How Do Metro Transit Rates Compare To Other Cities?
MINNEAPOLIS (WCCO) — Plenty of buses go down Nicollet Mall each day. But people taking those and other metro transit rides may soon be paying more.
Lawmakers at the Capitol are contemplating a 25-cent increase in Twin Cities bus and rail fares to help with the state budget deficit.
Last year, ridership on Metro Transit trains and buses exceeded 78 million. That’s just the fourth time in 30 years that ridership has exceeded that mark. But the reward for riders may be a chance to pay more.
A 25-cent fare increase could create an extra $6 million a year. And it would put the Twin Cities in interesting company, especially for bus fares.
If the rate increase were to be approved by the legislature, the base fare would go up from $1.75 to $2.00. And perhaps most telling is that the rush hour fee would go from $2.25 to $2.50.
Compare that proposed rush hour fee to other metropolitan cities of roughly the same size:
Portland, Oregon — riders pay 15 cents less at $2.35
Denver, Colorado — riders pay 25 cents less at $2.25
New York City — riders pay 25 cents less at $2.25
While Metro Transit in the Twin Cities has different rates throughout the day, some of those cities have a flat rate all day long.

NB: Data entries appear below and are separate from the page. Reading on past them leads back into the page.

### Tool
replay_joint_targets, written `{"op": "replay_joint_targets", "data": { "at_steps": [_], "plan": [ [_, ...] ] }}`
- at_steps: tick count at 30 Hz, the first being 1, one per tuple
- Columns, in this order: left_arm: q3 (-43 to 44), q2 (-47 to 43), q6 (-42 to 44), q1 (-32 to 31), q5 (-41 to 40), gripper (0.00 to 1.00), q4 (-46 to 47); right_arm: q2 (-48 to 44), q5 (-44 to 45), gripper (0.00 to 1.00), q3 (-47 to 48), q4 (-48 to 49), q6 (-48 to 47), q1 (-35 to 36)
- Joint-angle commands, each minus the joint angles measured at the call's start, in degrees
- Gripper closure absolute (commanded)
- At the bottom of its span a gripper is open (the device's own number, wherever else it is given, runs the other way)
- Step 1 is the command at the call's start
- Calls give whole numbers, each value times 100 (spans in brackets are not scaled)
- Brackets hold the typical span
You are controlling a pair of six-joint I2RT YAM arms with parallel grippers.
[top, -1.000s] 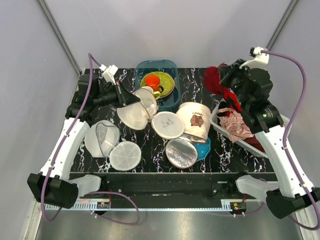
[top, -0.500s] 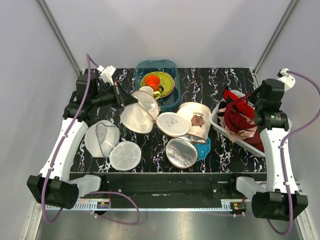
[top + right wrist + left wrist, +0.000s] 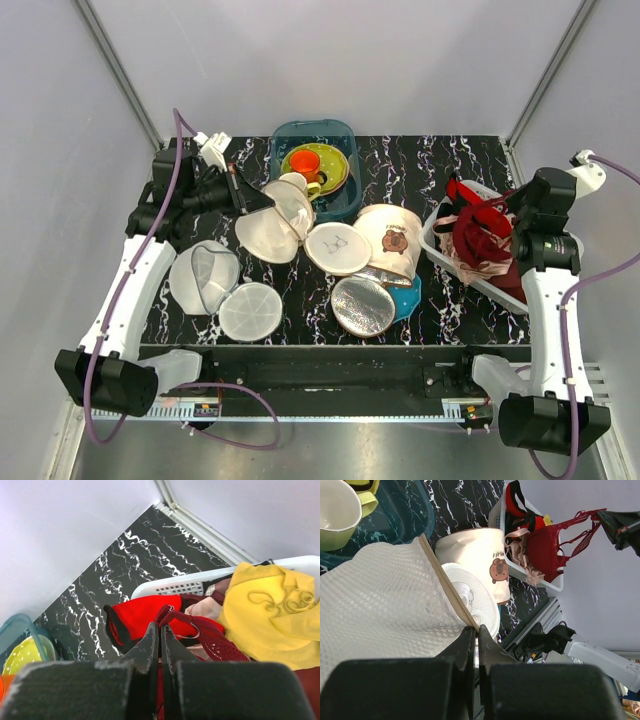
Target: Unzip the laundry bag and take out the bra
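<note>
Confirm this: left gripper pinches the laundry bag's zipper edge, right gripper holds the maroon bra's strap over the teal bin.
One error: the right gripper holds the bra by its strap over the white basket, not the teal bin; the right wrist view shows it. The rest stands.

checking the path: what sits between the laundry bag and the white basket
The cream cylinder bag with a cartoon emblem stands between the laundry bag and the basket, seen in the top view.

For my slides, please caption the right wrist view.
Right tool shut on the maroon bra strap, over a white basket holding a red garment and a yellow garment.
</note>
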Motion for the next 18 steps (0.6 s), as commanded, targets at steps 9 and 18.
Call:
{"op": "replay_joint_targets", "data": {
  "at_steps": [9, 18],
  "plan": [
    [527, 78, 252, 82, 85, 100, -24, -282, 271, 100, -161, 525, 389, -361],
    [193, -27, 41, 82, 146, 100, 205, 69, -90, 100, 217, 657, 442, -361]
  ]
}}
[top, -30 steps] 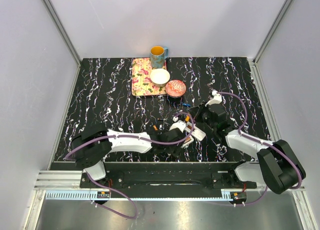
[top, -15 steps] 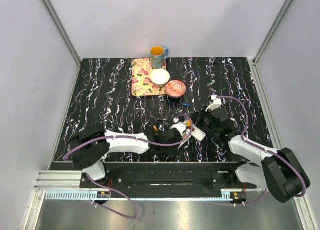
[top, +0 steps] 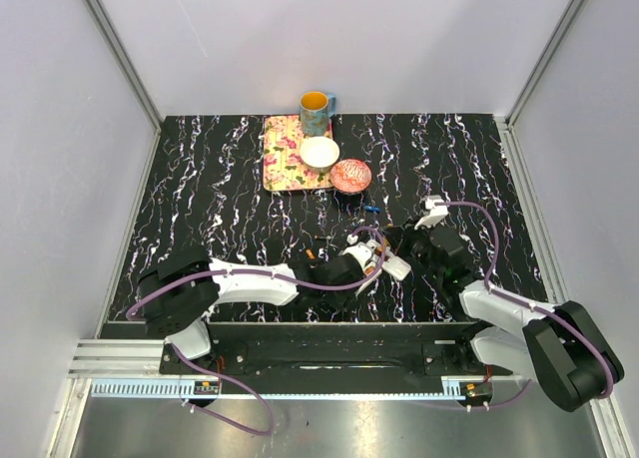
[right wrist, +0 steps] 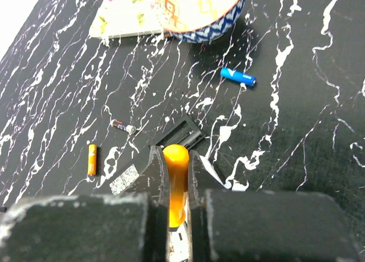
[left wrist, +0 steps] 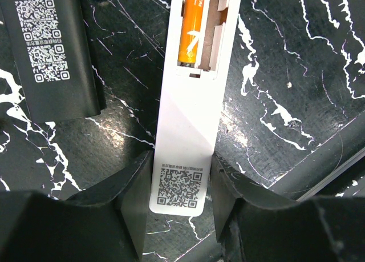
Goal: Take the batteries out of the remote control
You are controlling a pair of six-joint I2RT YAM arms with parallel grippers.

Riders WCCO’s talked to aren’t happy about an increase since Twin Cities transit fares are already among the highest 25 percent in the nation.
Gov. Mark Dayton is at least open to the idea, as are many Republicans. They say with the increase in gas prices, it’s only fair to ask transit riders to pay a little more.
The proposal was heard on Wednesday in the transportation committee.